Alicent looks away. To the floor. “I have been praying more,”

“Good. That is good,”

There is a brief moment of awkward silence. Alicent isn’t sure what to do with herself. She isn’t sure if Rhaenyra even knows what she’s doing either.

“And what of you, Your Grace?” she finally asks.

Rhaenyra looks taken aback at the question. Alicent continues on, “How do you fair? The loss of your sons, the war… I wonder if you had a moment to grieve,”

Rhaenyra looks at her rings, spinning the one on her pinkie, as she ponders how to react, and then she just sighs. Her shoulders drop, and with it, all the formalities and decorum of the Queen.

“I have not, to be truthful. I find myself pulled all over the realm. I have no moment,”

“Yet you find time to visit me,” Alicent says without thinking.
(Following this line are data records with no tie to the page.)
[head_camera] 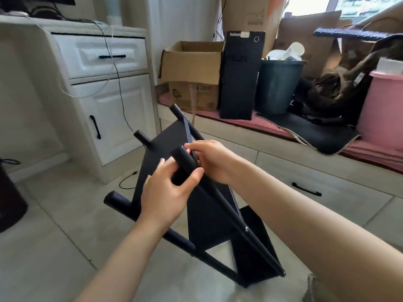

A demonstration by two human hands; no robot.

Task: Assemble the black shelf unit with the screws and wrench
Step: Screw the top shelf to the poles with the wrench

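Observation:
The black shelf unit (209, 216) lies tilted on the tiled floor in front of me, with black panels and round black poles. My left hand (168, 192) grips the top end of the near pole (220, 201), thumb over it. My right hand (213, 160) is just behind the same pole end, with its fingertips at the edge of the upper panel (165, 147); whether it pinches a screw or tool is hidden. A silver screw head (246, 229) shows lower on this pole. No wrench is visible.
A white cabinet (104, 88) with dangling cables stands at the left. Cardboard boxes (194, 73), a black box (239, 75), a dark bin (279, 83) and a pink tub (381, 107) sit on a raised ledge behind. A drawer front (305, 188) is at the right.

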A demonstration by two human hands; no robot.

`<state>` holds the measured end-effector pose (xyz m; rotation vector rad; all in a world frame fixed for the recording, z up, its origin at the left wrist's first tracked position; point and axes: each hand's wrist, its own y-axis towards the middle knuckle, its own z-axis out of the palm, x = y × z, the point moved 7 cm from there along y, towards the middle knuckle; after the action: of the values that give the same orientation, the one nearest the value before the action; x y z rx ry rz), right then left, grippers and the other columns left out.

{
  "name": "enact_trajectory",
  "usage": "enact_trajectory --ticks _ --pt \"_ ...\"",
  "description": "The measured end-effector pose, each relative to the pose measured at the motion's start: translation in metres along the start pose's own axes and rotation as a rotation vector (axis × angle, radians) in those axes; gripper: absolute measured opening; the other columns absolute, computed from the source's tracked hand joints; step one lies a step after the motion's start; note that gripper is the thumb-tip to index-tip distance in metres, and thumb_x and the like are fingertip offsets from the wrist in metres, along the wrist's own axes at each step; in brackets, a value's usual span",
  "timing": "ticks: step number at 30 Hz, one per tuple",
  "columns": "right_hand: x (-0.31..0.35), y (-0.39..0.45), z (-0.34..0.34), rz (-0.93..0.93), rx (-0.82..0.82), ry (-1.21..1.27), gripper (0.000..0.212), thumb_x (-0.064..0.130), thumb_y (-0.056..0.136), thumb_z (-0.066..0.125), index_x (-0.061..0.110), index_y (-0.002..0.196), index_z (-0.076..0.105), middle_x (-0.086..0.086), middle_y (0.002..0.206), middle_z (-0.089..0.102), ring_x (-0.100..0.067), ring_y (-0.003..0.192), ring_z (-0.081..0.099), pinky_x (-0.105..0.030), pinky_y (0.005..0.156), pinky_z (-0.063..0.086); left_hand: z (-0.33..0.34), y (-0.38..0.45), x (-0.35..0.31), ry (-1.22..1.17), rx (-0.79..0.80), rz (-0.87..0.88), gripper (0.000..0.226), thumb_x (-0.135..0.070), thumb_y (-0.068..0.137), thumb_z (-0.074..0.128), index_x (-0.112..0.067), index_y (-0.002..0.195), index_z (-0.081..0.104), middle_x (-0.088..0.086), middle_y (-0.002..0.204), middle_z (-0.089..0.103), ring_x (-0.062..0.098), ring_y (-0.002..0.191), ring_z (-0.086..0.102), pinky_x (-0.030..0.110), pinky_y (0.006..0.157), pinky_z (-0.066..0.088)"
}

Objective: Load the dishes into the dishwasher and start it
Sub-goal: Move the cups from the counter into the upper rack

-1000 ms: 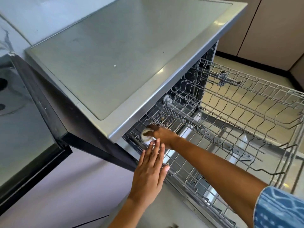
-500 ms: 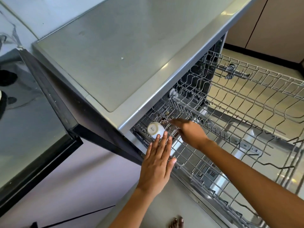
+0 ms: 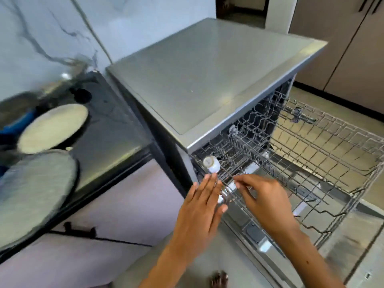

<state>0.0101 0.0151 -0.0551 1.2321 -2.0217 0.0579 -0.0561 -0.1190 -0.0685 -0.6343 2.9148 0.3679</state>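
The steel dishwasher (image 3: 199, 80) stands open with both wire racks pulled out. A small white cup (image 3: 211, 164) sits upside down at the near left corner of the lower rack (image 3: 311, 192). My left hand (image 3: 202, 206) hovers flat, fingers straight, just below the cup at the rack's left edge, holding nothing. My right hand (image 3: 264, 196) is beside it over the rack, fingers extended toward the left, also holding nothing. The upper rack (image 3: 332, 142) holds no dishes that I can see.
On the black counter (image 3: 108, 132) to the left lie a cream plate (image 3: 54, 127) and a grey plate (image 3: 35, 194), both blurred. A marble wall is behind. Brown cabinets (image 3: 342, 48) stand at the far right. The open dishwasher door (image 3: 342, 246) lies below the racks.
My right hand let go of the cup, which now sits in the rack, and drew back toward me next to my left hand. The view swung left, showing the plates.
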Motion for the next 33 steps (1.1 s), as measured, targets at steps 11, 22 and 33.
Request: enact_trajectory --ticks 11,22,33 --pt "0.264 0.006 -0.059 -0.282 0.072 0.258 0.012 0.018 0.085 0.065 0.019 0.095 0.072 0.003 0.089 0.073 -0.018 0.075 0.068 -0.028 0.066 0.053 -0.241 -0.149 0.037 0.087 -0.275 -0.524 0.062 -0.044 0.102 0.018 -0.005 0.128 0.058 0.013 0.145 0.042 0.026 0.137 0.036 0.036 0.113 0.018" --pt "0.44 0.08 0.064 -0.512 0.219 0.372 0.011 0.014 0.084 0.067 0.017 0.093 0.072 0.003 0.088 0.073 -0.016 0.074 0.067 -0.036 0.064 0.055 -0.334 -0.214 0.197 0.216 -0.513 -0.795 0.055 -0.043 0.1 0.026 -0.008 0.127 0.059 0.011 0.145 0.043 0.025 0.138 0.033 0.033 0.114 0.016" --pt "0.552 0.167 0.225 -0.45 0.269 0.309 0.012 0.017 0.084 0.068 0.02 0.095 0.073 0.007 0.088 0.072 -0.011 0.076 0.066 -0.025 0.064 0.052 -0.373 -0.225 0.464 0.263 -0.315 -0.888 0.06 -0.04 0.092 0.026 -0.005 0.131 0.055 0.014 0.136 0.053 0.028 0.129 0.047 0.04 0.108 0.029"
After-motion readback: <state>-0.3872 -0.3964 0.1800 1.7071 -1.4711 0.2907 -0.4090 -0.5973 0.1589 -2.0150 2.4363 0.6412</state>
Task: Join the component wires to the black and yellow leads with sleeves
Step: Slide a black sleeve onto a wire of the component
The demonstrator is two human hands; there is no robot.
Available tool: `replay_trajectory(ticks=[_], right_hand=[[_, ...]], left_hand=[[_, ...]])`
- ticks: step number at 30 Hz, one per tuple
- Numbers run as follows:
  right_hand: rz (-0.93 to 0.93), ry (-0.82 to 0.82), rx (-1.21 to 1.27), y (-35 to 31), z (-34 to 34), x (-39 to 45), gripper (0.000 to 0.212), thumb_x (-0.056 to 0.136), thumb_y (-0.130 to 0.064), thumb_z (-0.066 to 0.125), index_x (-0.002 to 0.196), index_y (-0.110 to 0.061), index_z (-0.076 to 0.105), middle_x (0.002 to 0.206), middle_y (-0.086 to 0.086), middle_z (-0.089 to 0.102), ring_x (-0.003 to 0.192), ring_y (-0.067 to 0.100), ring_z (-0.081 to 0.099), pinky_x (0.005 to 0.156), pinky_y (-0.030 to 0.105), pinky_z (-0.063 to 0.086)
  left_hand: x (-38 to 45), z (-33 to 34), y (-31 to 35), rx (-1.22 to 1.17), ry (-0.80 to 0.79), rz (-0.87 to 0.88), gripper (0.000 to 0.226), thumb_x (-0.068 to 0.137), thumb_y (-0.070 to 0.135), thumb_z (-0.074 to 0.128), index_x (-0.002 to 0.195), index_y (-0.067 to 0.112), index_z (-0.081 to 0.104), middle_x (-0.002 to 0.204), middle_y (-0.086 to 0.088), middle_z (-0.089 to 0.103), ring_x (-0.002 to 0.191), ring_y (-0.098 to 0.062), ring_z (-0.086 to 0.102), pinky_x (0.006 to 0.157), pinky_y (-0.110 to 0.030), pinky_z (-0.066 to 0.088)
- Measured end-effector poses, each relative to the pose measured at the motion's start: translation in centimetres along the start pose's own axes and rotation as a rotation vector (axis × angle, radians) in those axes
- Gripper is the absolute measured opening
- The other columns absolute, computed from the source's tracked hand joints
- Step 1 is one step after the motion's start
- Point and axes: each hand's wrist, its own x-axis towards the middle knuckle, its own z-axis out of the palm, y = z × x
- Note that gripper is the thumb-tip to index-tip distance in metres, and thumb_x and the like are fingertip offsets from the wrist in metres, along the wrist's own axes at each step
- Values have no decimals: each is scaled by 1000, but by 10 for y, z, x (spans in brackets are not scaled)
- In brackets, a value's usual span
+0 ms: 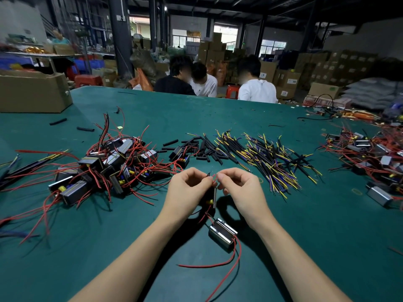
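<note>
My left hand [189, 186] and my right hand [241, 186] meet above the green table [305, 225], fingertips pinching thin red wire ends [214, 176] and a dark tip between them. A small black component [213, 198] with a yellow part hangs below the fingers. A metal-cased component [222, 232] with red wires lies on the table between my forearms. A pile of black and yellow leads [270, 159] lies beyond my right hand. Black sleeves [205, 149] lie scattered beyond my hands.
A heap of components with red wires [104, 171] fills the left of the table. More components [370, 155] lie at the right. A cardboard box [32, 92] stands far left. Three people [205, 81] sit at the far edge.
</note>
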Motion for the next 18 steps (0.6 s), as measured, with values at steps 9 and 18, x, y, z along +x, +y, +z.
replay_trajectory(ticks=[9,18], right_hand=[[-2,-33,8,-2,-3,0,10,88,-7,64,81,-10,69,65,-6,69,62,3,60,60,13,47],[-255,-16,-288,-8,-5,-2,17,85,-1,64,90,-17,69,78,-8,66,69,5,60,66,19,49]], left_hand=[[1,-3,-1,-21,-73,-29,13,85,7,68,80,-4,63,85,-33,66,61,-24,57,58,-30,46],[3,-6,-2,8,-102,16,14,84,4,67,73,8,61,85,-33,65,66,-21,56,60,-28,46]])
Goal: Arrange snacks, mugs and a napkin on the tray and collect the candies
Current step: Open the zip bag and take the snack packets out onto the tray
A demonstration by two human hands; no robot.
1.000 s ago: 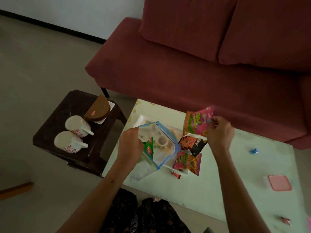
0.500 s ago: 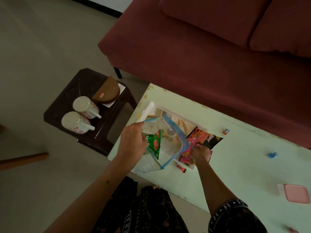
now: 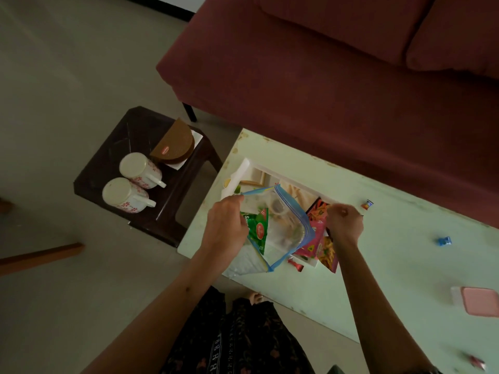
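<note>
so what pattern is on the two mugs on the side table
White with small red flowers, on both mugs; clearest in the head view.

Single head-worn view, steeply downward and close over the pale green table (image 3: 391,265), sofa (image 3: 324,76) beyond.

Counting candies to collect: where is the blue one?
The blue candy lies loose on the green table, right of the tray and beyond the pink box.

Dim room: a maroon sofa (image 3: 337,76) stands behind the pale green surface (image 3: 391,255), a dark stool (image 3: 129,136) beside it on grey floor (image 3: 67,76).
</note>
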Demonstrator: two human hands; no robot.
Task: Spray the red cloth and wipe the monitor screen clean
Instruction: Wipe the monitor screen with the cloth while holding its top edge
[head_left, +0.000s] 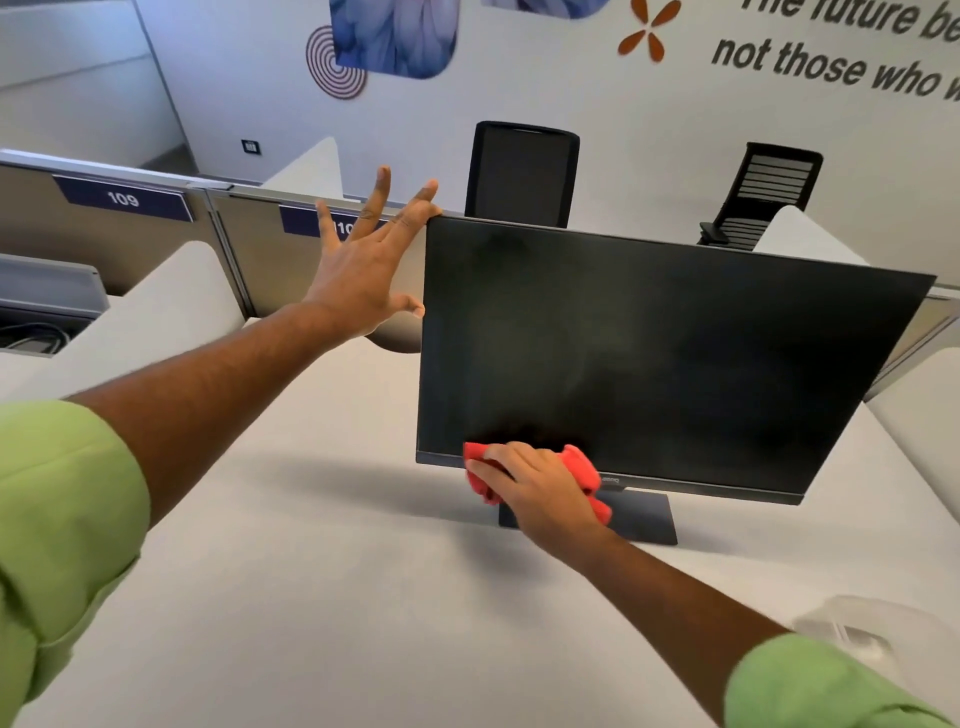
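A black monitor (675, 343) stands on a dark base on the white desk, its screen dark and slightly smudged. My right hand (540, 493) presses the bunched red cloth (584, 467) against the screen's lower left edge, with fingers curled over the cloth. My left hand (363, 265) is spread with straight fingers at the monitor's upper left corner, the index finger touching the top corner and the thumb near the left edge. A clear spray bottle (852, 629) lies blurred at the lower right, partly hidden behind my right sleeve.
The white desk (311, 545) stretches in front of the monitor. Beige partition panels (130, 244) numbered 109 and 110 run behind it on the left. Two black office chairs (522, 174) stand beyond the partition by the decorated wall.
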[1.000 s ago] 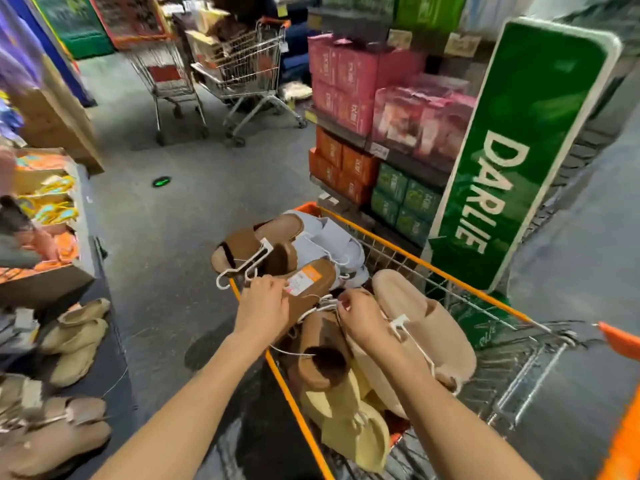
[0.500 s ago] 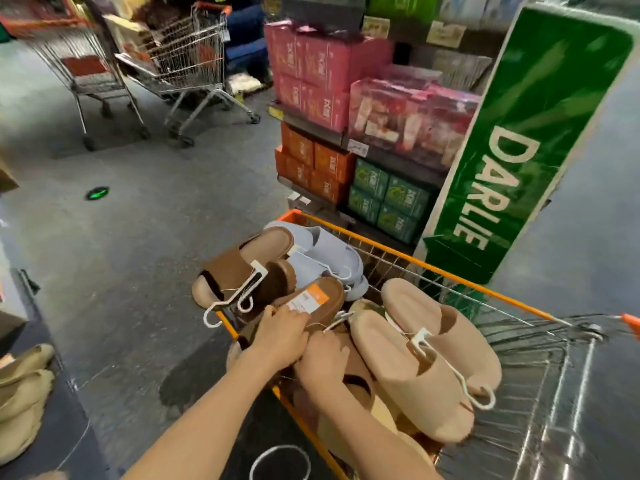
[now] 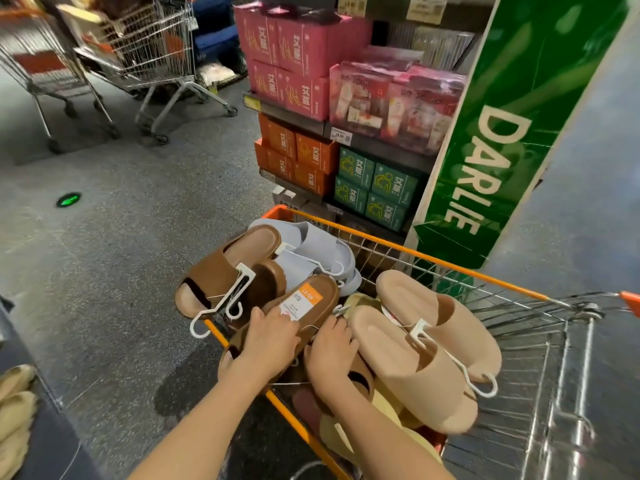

“Yes, I… I do not know what you are to me now,” Rhaenyra says. She’s looking at Alicent, really looking at her. “You are at times a loyal friend and a most conniving enemy. You hold purpose in your imprisonment as it taunts my enemy. Aemond is furious, I have heard. Yet, I find it hard to see you solely as a piece on the board,”

“I am only a bargaining chip,” Alicent says. She feels stiff like ice had hardened inside her, inside her joints, her heart. “I have no purpose beyond that,”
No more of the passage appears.